EXERCISE INSTRUCTIONS - Please restate word for word the lines from the top of the entries through the line that contains "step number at", and do not include any pictures.

Entries taken from a collection -
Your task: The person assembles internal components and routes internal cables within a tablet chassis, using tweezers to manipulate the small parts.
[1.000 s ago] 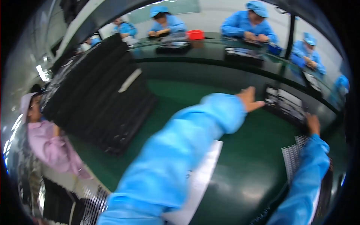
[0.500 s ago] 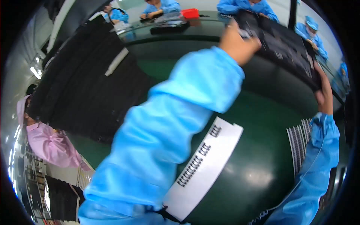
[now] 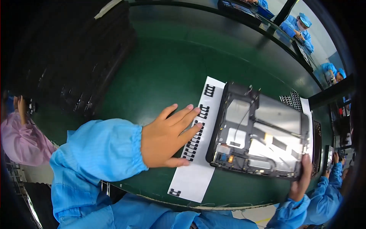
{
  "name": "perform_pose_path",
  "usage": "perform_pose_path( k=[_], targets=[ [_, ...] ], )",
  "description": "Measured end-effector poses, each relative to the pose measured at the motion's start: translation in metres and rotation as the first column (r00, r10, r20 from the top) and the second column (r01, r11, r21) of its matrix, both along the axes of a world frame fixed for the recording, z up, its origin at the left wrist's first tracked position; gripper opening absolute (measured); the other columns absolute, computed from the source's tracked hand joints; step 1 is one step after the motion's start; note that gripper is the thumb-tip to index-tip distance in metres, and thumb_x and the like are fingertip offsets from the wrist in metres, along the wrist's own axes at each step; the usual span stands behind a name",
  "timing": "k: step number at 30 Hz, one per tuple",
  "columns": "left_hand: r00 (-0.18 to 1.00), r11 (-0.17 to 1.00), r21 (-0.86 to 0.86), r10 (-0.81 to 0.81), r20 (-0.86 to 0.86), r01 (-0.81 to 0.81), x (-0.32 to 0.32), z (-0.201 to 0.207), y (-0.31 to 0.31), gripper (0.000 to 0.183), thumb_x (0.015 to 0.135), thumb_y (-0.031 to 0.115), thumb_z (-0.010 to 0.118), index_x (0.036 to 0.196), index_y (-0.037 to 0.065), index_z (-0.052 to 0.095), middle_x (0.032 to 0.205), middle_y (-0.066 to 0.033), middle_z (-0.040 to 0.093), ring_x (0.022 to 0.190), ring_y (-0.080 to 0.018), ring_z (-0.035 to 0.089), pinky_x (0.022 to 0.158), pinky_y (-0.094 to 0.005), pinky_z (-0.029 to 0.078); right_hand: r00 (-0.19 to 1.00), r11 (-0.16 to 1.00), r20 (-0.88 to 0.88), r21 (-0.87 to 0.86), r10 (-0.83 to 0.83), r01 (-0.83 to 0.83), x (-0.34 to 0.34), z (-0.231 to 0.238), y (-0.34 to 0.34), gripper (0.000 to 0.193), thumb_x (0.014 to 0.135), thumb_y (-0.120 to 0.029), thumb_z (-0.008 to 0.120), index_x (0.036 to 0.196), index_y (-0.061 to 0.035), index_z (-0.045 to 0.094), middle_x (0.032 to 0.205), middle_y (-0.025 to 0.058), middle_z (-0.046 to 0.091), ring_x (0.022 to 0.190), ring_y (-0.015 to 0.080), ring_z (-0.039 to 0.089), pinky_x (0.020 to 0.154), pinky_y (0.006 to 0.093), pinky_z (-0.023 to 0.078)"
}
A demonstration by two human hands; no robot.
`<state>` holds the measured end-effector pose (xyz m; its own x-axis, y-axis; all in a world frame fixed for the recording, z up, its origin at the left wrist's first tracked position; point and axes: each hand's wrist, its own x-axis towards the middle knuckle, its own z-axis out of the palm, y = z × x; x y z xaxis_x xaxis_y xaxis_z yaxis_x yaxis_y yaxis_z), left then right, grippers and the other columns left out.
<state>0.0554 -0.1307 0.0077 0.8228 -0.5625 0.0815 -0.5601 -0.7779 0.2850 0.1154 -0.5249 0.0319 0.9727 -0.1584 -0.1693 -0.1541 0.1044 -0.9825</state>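
A black-framed device housing point(image 3: 280, 114) with silver metal plates, cables and small boards lies on the right side of the table, its inside facing up. My right hand point(image 3: 302, 179) grips its lower right corner. The housing's left edge overlaps a long white backing sheet point(image 3: 192, 177), which carries a row of small black clip-shaped pieces point(image 3: 193, 141). My left hand point(image 3: 167, 137) is above that sheet, fingers spread and nothing in them. Its fingertips are close to the black pieces; whether they touch cannot be made out.
A tall stack of black panels point(image 3: 57, 57) stands at the left of the green table point(image 3: 167, 65), a white strip point(image 3: 108, 9) on top. More sheets of black pieces point(image 3: 291, 100) lie beyond the housing. Co-workers in blue point(image 3: 295, 28) sit across; a person in pink point(image 3: 24, 131) is at the left.
The housing has come from the far side, where both hands held it raised, down and nearer onto the table. My left hand has let go and moved to the white sheet.
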Motion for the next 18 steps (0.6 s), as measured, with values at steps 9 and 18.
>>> perform_pose_path(
  k=[9,18],
  targets=[
    [0.998,0.999,-0.050,-0.007,0.063,0.010,-0.006,0.005,0.003,0.071,0.065,0.043,0.065,0.111,-0.006,0.044,0.120,-0.0285,0.036,0.113,-0.0387,0.036,0.093,-0.0493,0.026,0.863,0.161,0.253,-0.966,0.437,0.202,-0.002,-0.004,0.034,0.022,0.081,-0.012,0.053,0.096,0.0042,0.051,0.087,0.0126,0.054,0.083,0.0237,0.052,0.078,0.0296,0.039],
    [0.979,0.984,-0.167,-0.030,0.201,0.065,0.032,-0.016,0.005,0.052,0.067,0.021,0.065,0.108,-0.006,0.048,0.119,-0.0213,0.043,0.112,-0.0341,0.041,0.093,-0.0428,0.034,0.557,0.388,0.281,-0.918,0.782,-0.082,0.036,0.020,0.203,0.007,0.067,-0.004,0.059,0.073,0.0002,0.060,0.073,0.0123,0.055,0.074,0.0273,0.051,0.069,0.0350,0.039]
  ],
)
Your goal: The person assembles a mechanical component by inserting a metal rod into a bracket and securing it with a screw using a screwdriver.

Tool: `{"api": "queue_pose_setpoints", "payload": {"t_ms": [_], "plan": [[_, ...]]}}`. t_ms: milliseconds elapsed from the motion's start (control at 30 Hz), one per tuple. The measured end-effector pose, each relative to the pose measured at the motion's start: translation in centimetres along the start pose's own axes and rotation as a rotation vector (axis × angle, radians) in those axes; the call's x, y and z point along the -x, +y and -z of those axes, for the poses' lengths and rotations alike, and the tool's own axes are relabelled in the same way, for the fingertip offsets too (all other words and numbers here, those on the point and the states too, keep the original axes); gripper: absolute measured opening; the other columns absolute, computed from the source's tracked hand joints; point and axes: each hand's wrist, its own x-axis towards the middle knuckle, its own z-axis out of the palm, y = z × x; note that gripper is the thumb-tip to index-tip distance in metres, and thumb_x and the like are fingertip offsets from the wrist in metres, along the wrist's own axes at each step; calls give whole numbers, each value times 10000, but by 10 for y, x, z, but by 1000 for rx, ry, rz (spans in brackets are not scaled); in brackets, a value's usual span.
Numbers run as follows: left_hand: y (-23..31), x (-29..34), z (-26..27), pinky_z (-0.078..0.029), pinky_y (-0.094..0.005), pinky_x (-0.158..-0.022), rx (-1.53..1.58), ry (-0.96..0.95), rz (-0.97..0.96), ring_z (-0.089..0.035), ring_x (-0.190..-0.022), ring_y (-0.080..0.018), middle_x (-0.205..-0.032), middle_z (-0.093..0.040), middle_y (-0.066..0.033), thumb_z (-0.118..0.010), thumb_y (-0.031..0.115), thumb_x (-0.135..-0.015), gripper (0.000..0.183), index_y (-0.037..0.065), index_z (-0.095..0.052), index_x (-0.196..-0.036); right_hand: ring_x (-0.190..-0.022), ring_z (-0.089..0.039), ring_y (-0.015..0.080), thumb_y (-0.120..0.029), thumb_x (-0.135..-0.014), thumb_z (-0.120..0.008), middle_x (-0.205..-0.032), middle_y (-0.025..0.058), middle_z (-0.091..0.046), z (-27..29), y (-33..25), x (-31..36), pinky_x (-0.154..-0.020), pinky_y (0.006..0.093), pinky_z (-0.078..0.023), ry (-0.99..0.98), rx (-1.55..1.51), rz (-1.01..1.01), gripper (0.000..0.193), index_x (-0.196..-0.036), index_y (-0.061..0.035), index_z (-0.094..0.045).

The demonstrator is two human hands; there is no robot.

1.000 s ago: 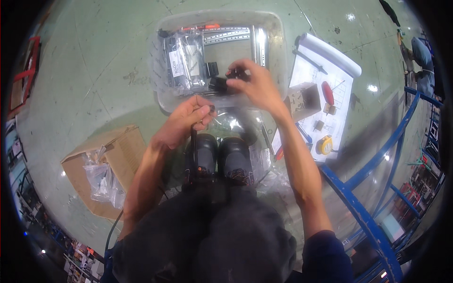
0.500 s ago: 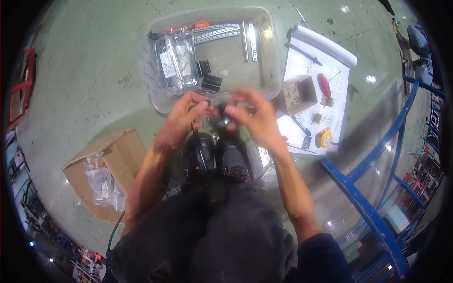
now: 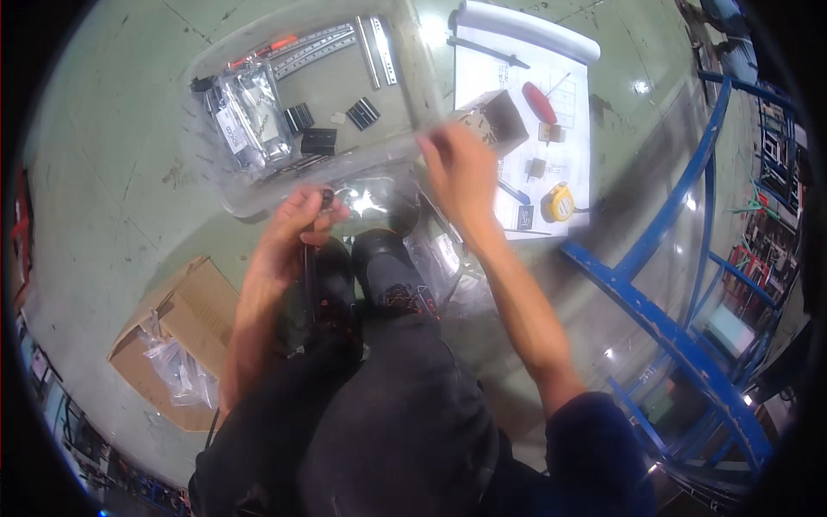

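Note:
My left hand (image 3: pixel 297 222) is closed round a thin dark bar (image 3: pixel 309 269), which runs down from the fingers; a small dark end shows at the fingertips. I cannot make out its exact kind. My right hand (image 3: pixel 465 177) is slightly blurred, thumb apart from the fingers, with nothing visible in it. It is over the near right rim of a clear plastic bin (image 3: pixel 413 142), beside a small open box (image 3: pixel 508 121) of little parts. Inside the bin lie black grooved blocks (image 3: pixel 363 112), metal rails (image 3: pixel 376 52) and bagged parts (image 3: pixel 252 116).
Drawing sheets (image 3: pixel 568 95) on the right carry a red-handled tool (image 3: pixel 539 102), small metal blocks (image 3: pixel 536 168) and a yellow tape measure (image 3: pixel 560 203). A blue metal frame (image 3: pixel 663 332) stands at right. On the left is a cardboard box (image 3: pixel 194 302) with plastic bags. Clear plastic (image 3: pixel 439 258) lies by my shoes.
My right hand has moved away from my left, toward the small box. Another black grooved block now lies in the bin. The whole view has shifted, with the bin further left.

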Motion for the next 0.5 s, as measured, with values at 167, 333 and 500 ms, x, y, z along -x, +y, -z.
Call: {"api": "queue_pose_setpoints", "payload": {"t_ms": [167,333,500], "plan": [[-15,-15,-10,-377,-99,-449,-65,-95,200,-571,-760,-47,-1017,-576,-92,-497,211,-1025,170,66,-503,-1114,-792,-637,398,-125,-830,-689,-839,180,-634,13,56,97,-666,476,-489,-303,303,-235,169,-931,-18,-604],[-9,-19,-25,-350,-104,-433,-165,-213,201,-547,-748,-62,-1006,-566,-87,-525,200,-1011,147,70,-505,-1077,-800,-641,413,-114,-800,-705,-864,207,-650,8,69,106,-674,505,-492,-337,312,-146,233,-951,25,-594],[8,-9,-32,-354,-168,-543,-452,-323,198,-517,-752,-74,-1013,-584,-71,-611,225,-929,240,86,-519,-1103,-781,-663,223,-90,-903,-648,-944,164,-648,63,17,84,-681,346,-529,-645,-278,-564,179,-1006,23,-555]]}}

ANSWER TO THIS TASK -
Your task: The person assembles internal components and routes internal cables within a tablet chassis, using tweezers to manipulate the small parts.
[1.000 s ago] 
[0.500 s ago] 
[now] 
{
  "name": "perform_pose_path",
  "usage": "perform_pose_path( k=[_], targets=[ [_, ...] ], )",
  "description": "Measured end-effector poses, each relative to the pose measured at the motion's start: translation in metres and rotation as the first column (r00, r10, r20 from the top) and the second column (r01, r11, r21) of its matrix, both along the axes of a world frame fixed for the recording, z up, its origin at the left wrist's first tracked position; gripper opening absolute (measured); the other columns absolute, computed from the source's tracked hand joints; step 1 is one step after the motion's start; note that gripper is the thumb-tip to index-tip distance in metres, and thumb_x and the like are fingertip offsets from the wrist in metres, along the wrist's own axes at each step; the usual span stands behind a name",
  "timing": "k: step number at 30 Hz, one per tuple",

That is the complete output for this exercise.